Enrile joined the guerrilla movement and went underground. He was captured and imprisoned by the Japanese but managed to escape during an air raid.
After the war, with only a first-year high school education, Enrile did not know what to do. His half-siblings on his father’s side, who had been trying to reach him, finally contacted him after the war. He learned they were in Santa Mesa, Manila.
After 20 years, JPE was finally going to meet his biological father. He traveled from Cagayan, but when he reached Santa Mesa, his father was not there and his siblings were fighting over what they should do with him. Most did not want him to meet their father.
Luckily, one of his siblings gave him directions to his father’s office. Juanito was a country boy, unfamiliar with the city’s ways, but he did find the building.
When he finally met his father, the older man said, “I’m sorry, son,” and hugged him. As he remembered this, Enrile took off his glasses and wiped his eyes.
Time to set sail
Enrile finished high school at St. James Malabon but to graduate, he had to get a permit from the school that expelled him, Cagayan Valley Institute. The director, Candido Valera, was almost teary-eyed as he apologized to Enrile.
Enrile’s voice started to break again at this point when he said this.
It had taken great humility for the school director to apologize for expelling him. Likewise, it must have been quite difficult to forgive the man who caused him pain, but Enrile proved that it was in forgiveness that we learned to let go of the hurt in our hearts.
After finishing high school, Enrile studied law first at the University of the Philippines then at the prestigious Harvard University in the United States.
As a lawyer, he defended Hacienda Luisita, Hawaiian Philippines, Universal Pictures, Paramount, Ayala, Philippine Airlines, National City Bank, Bank of America, Hong Kong and Shanghai Bank, oil and mining companies, among others.
He would hold numerous political positions and be a major player in the historic Edsa Revolution that toppled a dictatorship. Now, he is Senate president of the Philippines.
Rivulets to roaring tide
No river or sea becomes mighty without the rivulets. What then are the little things that make Juan Ponce Enrile whole?

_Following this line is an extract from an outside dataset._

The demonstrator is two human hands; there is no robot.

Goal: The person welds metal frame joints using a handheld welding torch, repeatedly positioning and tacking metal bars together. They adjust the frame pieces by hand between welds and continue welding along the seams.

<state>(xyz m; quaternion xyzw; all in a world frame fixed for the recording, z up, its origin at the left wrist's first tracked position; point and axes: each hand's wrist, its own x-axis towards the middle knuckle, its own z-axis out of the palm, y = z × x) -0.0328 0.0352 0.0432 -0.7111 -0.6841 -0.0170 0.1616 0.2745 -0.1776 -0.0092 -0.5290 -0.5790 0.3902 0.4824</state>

He liked books by Lloyd Douglas, Khalil Gibran, Shakespeare and Omar Khayyam.
Enrile said he was born Aglipayan, but converted to Catholicism at age 20.
As for what makes him happy, JPE said, “I’m happy, I do not want much in life. You know, I believe one should be very moderate in life, be very moderate about his ambitions and his desires.”
He is not one to bear grudges. “I was called all kinds of names: Martial law administrator, murderer, plunderer, this and that. If you think about it, I am the most distasteful, distrusted and despicable human being in this country. But I do not harbor any ill will toward anybody.”
But Enrile did admit to one thing: “I just can’t tolerate stupid people.”
As for his plans and wishes, he said, “I want the country to be happy. How will I do it? Uplift the life of the people. How do I do that? Well, of course, the first thing is to educate them, not to become geniuses, but to be able to earn a living…. I’ll have to look at the economic laws … change the whole thing, remove all the restrictions for people to come here to do business. I do not believe in restrictions for they only favor certain people to the detriment of the masses… That’s why I said, ‘Gusto ko, happy ka! (I want you to be happy!)’”
A lot of things have happened in Enrile’s life. How we choose to deal with the huge waves that life brings us will determine how our ship sails in the sea of life. Enrile has proved to us that, whether rich or poor, you are the captain of your soul and the master of your fate.
“No one can give you success and happiness but yourself,” he said.